=== Section Start ===

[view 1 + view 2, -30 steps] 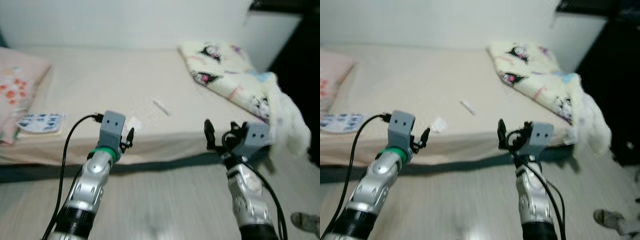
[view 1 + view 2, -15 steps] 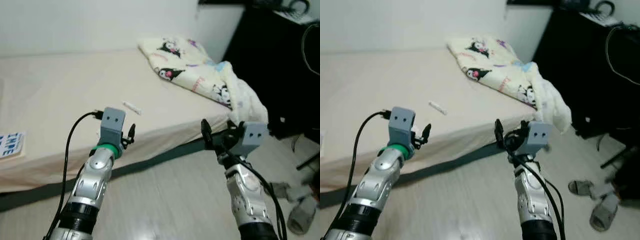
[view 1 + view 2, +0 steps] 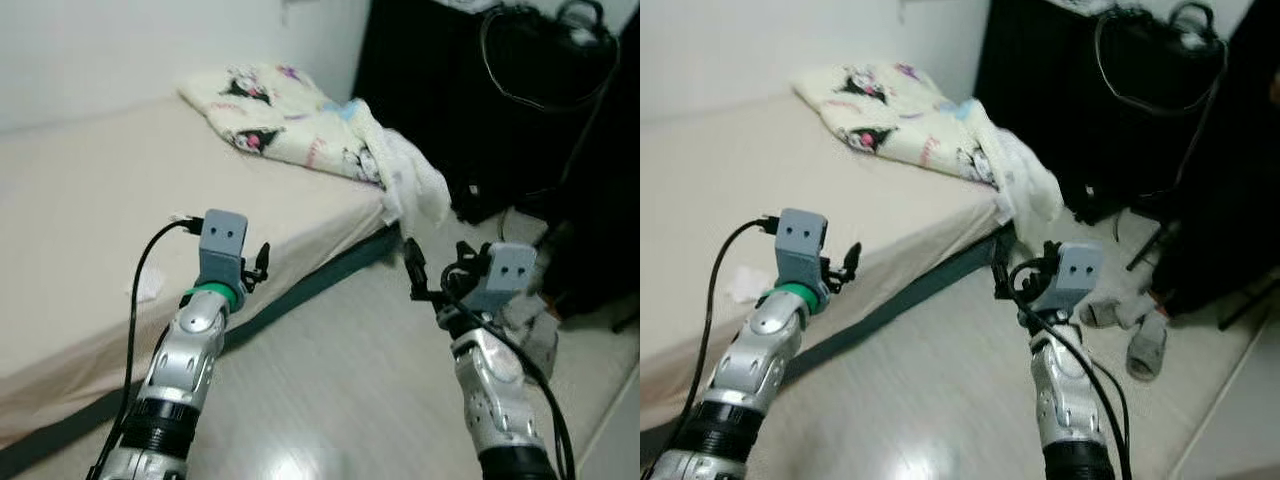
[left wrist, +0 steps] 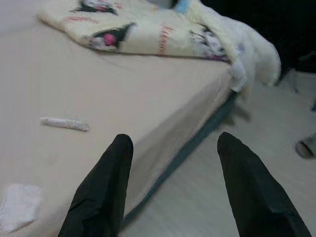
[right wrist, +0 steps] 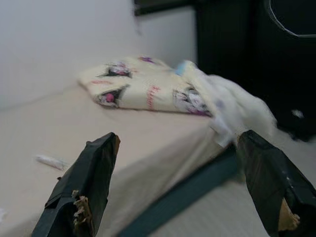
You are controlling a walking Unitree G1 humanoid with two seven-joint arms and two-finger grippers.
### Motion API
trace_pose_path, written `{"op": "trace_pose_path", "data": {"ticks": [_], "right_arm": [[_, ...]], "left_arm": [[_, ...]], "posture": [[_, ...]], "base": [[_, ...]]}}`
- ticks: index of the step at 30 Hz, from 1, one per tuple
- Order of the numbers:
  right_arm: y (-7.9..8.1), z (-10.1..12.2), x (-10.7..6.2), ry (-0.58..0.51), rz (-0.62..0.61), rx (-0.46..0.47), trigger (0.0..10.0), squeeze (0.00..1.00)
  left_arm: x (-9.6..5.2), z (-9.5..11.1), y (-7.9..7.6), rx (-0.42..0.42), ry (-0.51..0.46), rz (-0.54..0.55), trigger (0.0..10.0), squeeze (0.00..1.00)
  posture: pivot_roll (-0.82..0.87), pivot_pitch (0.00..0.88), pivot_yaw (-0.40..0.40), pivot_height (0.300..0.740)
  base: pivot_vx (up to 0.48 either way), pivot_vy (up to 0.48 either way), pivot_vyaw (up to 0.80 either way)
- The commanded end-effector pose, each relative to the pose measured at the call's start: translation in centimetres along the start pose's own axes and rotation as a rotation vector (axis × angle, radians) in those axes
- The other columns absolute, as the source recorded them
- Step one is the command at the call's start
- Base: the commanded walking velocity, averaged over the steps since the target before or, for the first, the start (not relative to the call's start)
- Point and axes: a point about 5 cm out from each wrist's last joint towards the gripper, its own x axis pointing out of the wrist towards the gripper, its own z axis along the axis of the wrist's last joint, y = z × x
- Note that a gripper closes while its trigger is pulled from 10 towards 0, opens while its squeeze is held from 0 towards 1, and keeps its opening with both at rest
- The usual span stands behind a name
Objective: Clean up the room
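no readable writing, i think; cartoon blanket [image 3: 300, 125] on the far bed [image 3: 90, 200]. i hold left gripper [image 4: 170, 185] and right gripper [image 5: 185, 187] raised forward, fingers spread, empty.

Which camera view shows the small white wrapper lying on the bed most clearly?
The left wrist view: the white wrapper lies sharp on the bed, beyond the open left gripper. The right wrist view shows it small and blurred. In the eye views I cannot make it out with certainty.
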Motion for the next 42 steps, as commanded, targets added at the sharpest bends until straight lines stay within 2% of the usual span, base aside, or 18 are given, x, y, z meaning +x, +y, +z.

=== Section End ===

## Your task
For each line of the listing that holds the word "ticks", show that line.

## Expected answer
trace_pose_path, written `{"op": "trace_pose_path", "data": {"ticks": [_], "right_arm": [[_, ...]], "left_arm": [[_, ...]], "posture": [[_, ...]], "base": [[_, ...]]}}`
- ticks: index of the step at 30 Hz, from 1, one per tuple

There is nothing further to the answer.